Enter The Bear. A show with a relentless faith in the capacity for human beings to see the spark of their own greatness and, recognizing it, embark on the breathless adventure of exploring the mystery of their own perfectibility. It’s a story about loving people who are hard to love until they confront what makes them so difficult to love, and then learn to love you back for not giving up on them. It’s about that universal need to belong to something of consequence, to fight for something worth fighting for, and living with purpose. It’s about not surrendering to the void of mediocrity or egoism run-amok, and all the sympathetic disguises that egoism wears. It’s about recognizing the demons that run deep in our family histories and not repeating the sins of our fathers and mothers.

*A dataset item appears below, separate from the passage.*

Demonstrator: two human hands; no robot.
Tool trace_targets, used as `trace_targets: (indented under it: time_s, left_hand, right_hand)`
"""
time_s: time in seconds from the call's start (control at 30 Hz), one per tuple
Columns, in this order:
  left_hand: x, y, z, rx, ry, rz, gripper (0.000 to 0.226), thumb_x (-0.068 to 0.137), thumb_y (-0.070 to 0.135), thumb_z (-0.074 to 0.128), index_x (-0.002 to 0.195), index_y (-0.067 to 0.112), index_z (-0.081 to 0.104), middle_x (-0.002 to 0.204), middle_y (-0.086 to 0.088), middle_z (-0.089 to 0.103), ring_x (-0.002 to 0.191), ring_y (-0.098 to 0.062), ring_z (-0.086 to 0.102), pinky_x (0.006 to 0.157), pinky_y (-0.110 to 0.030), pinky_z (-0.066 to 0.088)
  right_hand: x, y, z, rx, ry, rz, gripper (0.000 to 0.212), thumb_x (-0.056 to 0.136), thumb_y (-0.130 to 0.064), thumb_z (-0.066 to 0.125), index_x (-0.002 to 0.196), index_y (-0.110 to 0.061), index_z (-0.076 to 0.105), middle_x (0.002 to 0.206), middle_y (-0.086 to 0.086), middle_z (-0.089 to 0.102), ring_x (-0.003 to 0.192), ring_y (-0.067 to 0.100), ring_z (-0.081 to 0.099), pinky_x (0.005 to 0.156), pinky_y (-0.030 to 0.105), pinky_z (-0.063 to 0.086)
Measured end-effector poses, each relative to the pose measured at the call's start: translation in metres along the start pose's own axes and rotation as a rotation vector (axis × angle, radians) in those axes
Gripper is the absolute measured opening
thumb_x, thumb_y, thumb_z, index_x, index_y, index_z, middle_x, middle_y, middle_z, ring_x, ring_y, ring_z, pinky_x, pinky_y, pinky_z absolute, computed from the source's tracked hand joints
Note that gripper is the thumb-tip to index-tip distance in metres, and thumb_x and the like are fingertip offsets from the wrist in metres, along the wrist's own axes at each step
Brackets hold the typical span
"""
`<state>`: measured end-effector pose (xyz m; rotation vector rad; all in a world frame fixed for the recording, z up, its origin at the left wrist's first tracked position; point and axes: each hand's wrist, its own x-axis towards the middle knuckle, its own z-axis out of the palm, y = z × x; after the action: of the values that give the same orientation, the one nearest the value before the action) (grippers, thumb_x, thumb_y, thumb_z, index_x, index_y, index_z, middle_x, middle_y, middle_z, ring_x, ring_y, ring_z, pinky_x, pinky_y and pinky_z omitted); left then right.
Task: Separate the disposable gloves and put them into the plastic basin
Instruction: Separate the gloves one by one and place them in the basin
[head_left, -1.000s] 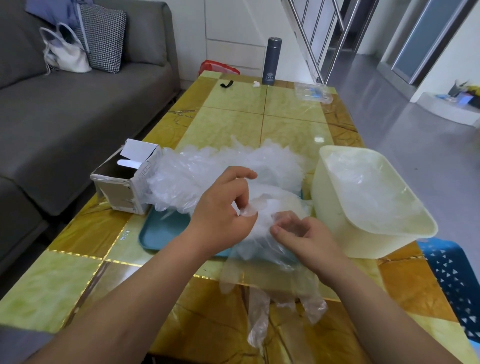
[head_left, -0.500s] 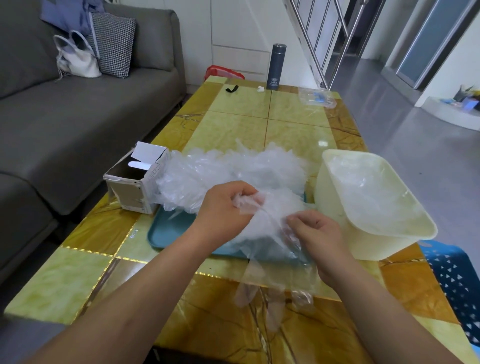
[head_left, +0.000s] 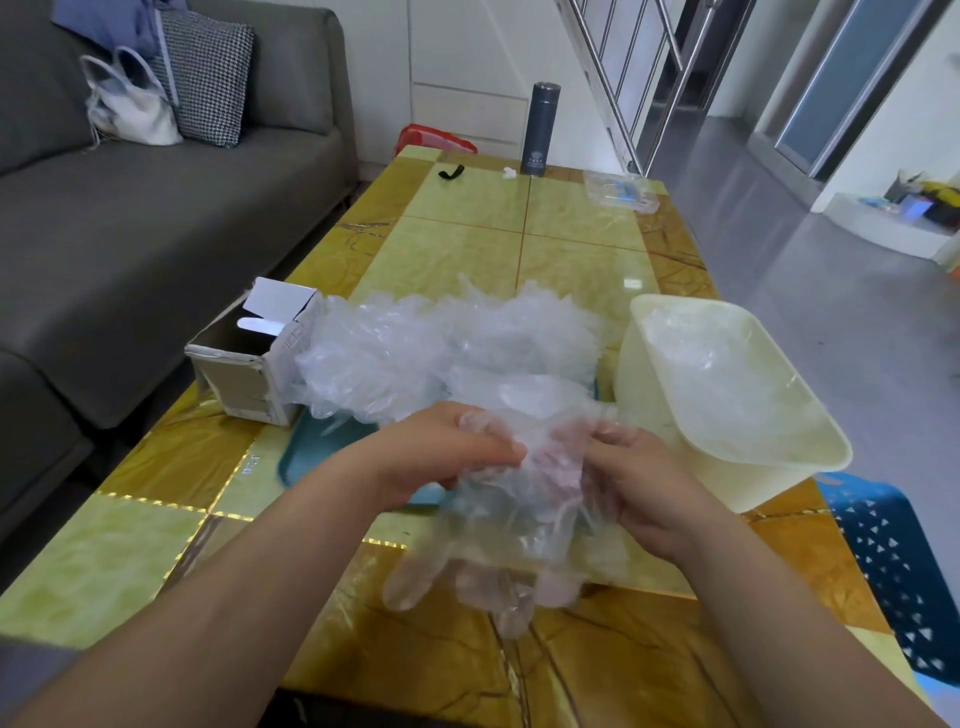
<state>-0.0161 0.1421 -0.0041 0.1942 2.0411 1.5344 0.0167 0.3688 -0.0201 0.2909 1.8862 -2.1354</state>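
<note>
Over the near edge of the table (head_left: 467, 234), the left hand (head_left: 447, 457) and right hand (head_left: 634, 483) both have their fingers curled and pinched on the top of a clump of thin clear gloves (head_left: 519, 519). Behind them, the big loose pile (head_left: 441, 348) lies on the teal tray (head_left: 311, 441) mid-table. Each pinch should probably take one layer only and rub sideways rather than yank, since the film clings and may tear; the basin (head_left: 644, 374) at the right edge, just beside the right hand, holds some gloves, so the drop is short.
</note>
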Motion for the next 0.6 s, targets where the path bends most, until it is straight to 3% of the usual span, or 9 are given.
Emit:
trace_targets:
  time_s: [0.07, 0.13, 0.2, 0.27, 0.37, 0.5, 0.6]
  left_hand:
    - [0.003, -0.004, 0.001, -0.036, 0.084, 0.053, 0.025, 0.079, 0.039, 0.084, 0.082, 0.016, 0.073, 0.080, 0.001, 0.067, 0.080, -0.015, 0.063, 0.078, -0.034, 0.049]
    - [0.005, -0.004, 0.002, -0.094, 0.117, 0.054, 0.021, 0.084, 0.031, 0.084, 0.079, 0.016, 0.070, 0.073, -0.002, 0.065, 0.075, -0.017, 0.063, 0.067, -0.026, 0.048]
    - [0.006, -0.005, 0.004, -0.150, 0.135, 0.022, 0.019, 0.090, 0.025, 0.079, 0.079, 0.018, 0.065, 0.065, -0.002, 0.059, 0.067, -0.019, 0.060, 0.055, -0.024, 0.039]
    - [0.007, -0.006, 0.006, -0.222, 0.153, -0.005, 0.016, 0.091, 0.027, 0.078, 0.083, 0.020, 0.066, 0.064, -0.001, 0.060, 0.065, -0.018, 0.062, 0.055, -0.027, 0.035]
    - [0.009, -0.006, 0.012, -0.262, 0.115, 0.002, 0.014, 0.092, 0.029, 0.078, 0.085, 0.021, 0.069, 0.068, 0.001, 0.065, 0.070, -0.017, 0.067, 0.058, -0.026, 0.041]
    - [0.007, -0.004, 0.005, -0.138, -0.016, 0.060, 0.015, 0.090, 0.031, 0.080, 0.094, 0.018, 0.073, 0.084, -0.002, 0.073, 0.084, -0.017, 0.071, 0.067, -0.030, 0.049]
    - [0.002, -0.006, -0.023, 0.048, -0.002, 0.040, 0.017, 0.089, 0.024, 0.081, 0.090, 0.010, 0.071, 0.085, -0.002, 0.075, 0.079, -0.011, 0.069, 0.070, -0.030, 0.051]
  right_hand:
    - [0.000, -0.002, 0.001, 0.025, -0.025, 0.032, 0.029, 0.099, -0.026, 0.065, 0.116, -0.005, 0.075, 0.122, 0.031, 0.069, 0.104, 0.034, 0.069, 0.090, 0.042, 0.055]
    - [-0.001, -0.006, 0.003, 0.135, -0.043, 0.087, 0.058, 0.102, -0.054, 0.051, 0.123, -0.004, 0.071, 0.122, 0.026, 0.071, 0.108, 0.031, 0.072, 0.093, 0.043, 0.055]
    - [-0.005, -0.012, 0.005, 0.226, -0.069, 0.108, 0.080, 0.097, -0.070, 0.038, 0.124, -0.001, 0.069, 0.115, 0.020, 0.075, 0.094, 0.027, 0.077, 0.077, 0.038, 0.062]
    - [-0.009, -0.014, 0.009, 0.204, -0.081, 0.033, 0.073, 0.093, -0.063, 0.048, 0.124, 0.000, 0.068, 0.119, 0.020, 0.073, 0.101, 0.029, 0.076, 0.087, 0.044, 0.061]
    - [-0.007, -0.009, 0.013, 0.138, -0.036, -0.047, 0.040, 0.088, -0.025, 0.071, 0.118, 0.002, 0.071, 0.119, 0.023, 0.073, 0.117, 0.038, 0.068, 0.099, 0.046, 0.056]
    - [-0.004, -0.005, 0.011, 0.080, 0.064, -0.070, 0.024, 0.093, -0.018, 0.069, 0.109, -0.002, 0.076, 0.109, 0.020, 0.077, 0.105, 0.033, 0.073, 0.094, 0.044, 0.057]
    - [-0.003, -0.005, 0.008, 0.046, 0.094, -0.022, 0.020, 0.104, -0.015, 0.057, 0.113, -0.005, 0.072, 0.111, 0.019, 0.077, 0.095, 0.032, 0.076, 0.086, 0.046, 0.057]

I can’t help but see so much of the Gospel sprinkled into this drama about a restaurant. Season Two’s episode, "Forks,” is a masterclass in what St. John Paul II called the “Law of Gift,” that sublime truth that “[m]an cannot fully find himself except through a sincere gift of himself.” A character who finds the mundane tasks of hosting “beneath him,” comes to discover the dignity and profound opportunities to love his neighbor latent within that non-cooking position. This finding of so much meaning and significance in the smallest acts of service to customers is enough to make St. Josemaría Escrivá jump from heaven just to say: “That’s the sanctification of work!” The way another character over the course of the show overcomes insecurities about her cooking would make St. Thérèse of Lisieux smile at the humility that comes with accepting constructive feedback.

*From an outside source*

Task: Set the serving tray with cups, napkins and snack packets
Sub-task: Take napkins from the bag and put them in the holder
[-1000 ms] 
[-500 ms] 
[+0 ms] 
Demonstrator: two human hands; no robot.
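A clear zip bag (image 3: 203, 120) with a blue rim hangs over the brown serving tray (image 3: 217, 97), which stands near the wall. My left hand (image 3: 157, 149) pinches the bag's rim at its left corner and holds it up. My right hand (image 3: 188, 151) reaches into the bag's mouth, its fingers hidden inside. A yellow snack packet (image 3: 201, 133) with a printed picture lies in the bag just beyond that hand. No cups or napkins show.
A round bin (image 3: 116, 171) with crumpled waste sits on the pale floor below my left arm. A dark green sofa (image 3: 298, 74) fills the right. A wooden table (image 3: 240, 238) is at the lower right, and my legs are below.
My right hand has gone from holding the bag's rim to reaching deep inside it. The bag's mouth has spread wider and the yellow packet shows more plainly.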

That’s not to say the show features a clean, linear moral arc. These characters are still human. As Aristotle’s Poetics proclaims, the best tragic figures are those who are essentially good, save for one “tragic flaw” that eventually dooms them and elicits the most sympathy in their fall from grace. The corruptibility of the characters of The Bear is where the REAL dramatic tension and highest-stakes of the show exist. Sure, we care about the oft-precarious fate of the restaurant. Sure, we wonder if the characters will ever get along in the kitchen. Sure, we want to know why Carmy’s brother left him at the restaurant at all. But when carefully built and hard-earned relationships between our characters fall apart in the face of old vices rearing their ugly heads again at the climax of season two, no greater stakes seem to matter beyond whether the people we’ve been cheering on for so many episodes will succumb to their flaws and fail to be “perfect as [their] heavenly father is perfect” (Matthew 5:48). But that’s what makes the show so great: It’s not so cynical about human nature so as to let its characters become predictably vicious, but it’s ALSO not so angelic as to let them waltz into heaven without a fight. The Bear actively asks its characters to have eyes to see and ears to hear, lest they fall from grace, and asks its viewers the same thing.

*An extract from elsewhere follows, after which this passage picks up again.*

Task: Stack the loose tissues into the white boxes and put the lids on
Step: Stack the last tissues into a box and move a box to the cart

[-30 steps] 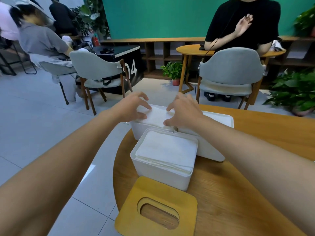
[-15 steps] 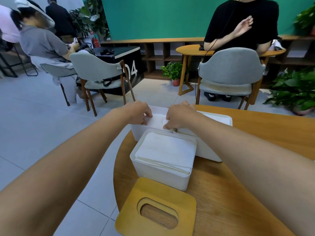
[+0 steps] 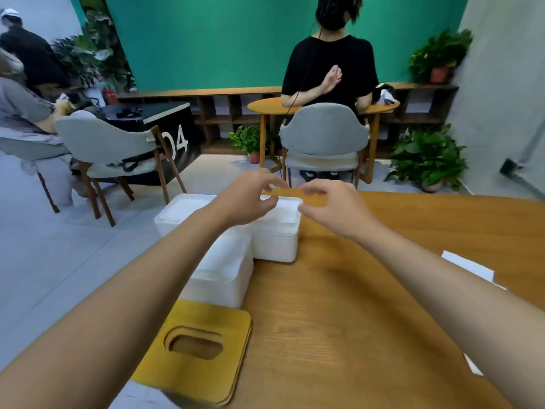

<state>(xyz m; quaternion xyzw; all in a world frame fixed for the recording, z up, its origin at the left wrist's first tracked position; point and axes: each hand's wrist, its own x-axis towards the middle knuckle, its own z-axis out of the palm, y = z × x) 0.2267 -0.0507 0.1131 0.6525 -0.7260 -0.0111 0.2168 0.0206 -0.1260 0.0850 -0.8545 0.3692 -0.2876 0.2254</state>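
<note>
The left grip (image 3: pixel 244 199) and right grip (image 3: pixel 333 208) hover close together, fingers loosely bent and spread, pinching nothing that shows. Just beneath them stands the far white box (image 3: pixel 277 240). Another white box (image 3: pixel 224 278) sits nearer, under the left forearm, with a slotted wooden lid (image 3: pixel 230 329) nearest of all. Loose tissues (image 3: pixel 469 265) lie beyond the right forearm on the round wooden worktop (image 3: pixel 339 320). Farther off are a grey chair (image 3: pixel 324 134) and a green wall (image 3: pixel 221 39).
</note>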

So in a nutshell, that’s why your answer to the question: “Are you watching The Bear, yet?” needs to be:
“Yes, Chef.”
Editor’s note: What was actually communicated over text was, “I love it when you make me consume good art”
This is an excellent blog. Sydney is a great character to watch grow from a Catholic perspective in particular, just because of her commitment to personal excellence and lifting others up.
So excited for season 3!
My friends were just telling me about this show, I guess I really do need to watch it!